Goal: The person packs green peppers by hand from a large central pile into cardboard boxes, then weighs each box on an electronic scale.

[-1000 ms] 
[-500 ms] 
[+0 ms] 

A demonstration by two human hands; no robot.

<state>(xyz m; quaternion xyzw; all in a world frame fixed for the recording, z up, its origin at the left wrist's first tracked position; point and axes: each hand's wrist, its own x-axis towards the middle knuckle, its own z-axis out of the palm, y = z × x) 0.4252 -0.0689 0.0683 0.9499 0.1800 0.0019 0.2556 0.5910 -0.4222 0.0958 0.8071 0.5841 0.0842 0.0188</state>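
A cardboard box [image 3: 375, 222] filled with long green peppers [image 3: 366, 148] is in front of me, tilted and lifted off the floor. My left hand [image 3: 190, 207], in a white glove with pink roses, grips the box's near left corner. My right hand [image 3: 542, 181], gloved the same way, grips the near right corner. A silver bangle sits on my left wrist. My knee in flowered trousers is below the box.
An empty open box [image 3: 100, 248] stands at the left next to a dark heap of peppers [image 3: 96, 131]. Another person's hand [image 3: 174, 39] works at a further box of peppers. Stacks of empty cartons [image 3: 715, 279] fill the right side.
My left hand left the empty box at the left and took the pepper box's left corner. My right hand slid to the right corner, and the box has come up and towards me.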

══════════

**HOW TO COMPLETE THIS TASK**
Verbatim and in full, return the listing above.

**SOLVED EXERCISE**
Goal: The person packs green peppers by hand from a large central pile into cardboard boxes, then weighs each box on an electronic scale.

[-1000 ms] 
[-500 ms] 
[+0 ms] 

A demonstration by two human hands; no robot.

<state>(xyz m; quaternion xyzw; all in a world frame fixed for the recording, z up, its origin at the left wrist's first tracked position; point and axes: each hand's wrist, its own x-axis towards the middle knuckle, its own z-axis out of the palm, y = z × x) 0.4252 -0.0689 0.0683 0.9499 0.1800 0.0019 0.2556 0.5910 -0.4222 0.0958 0.8071 0.5841 0.0842 0.0188</state>
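A cardboard box [image 3: 375, 222] filled with long green peppers [image 3: 366, 148] is in front of me, tilted and lifted off the floor. My left hand [image 3: 190, 207], in a white glove with pink roses, grips the box's near left corner. My right hand [image 3: 542, 181], gloved the same way, grips the near right corner. A silver bangle sits on my left wrist. My knee in flowered trousers is below the box.
An empty open box [image 3: 100, 248] stands at the left next to a dark heap of peppers [image 3: 96, 131]. Another person's hand [image 3: 174, 39] works at a further box of peppers. Stacks of empty cartons [image 3: 715, 279] fill the right side.
My left hand left the empty box at the left and took the pepper box's left corner. My right hand slid to the right corner, and the box has come up and towards me.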

With this, there is nothing more to the exercise.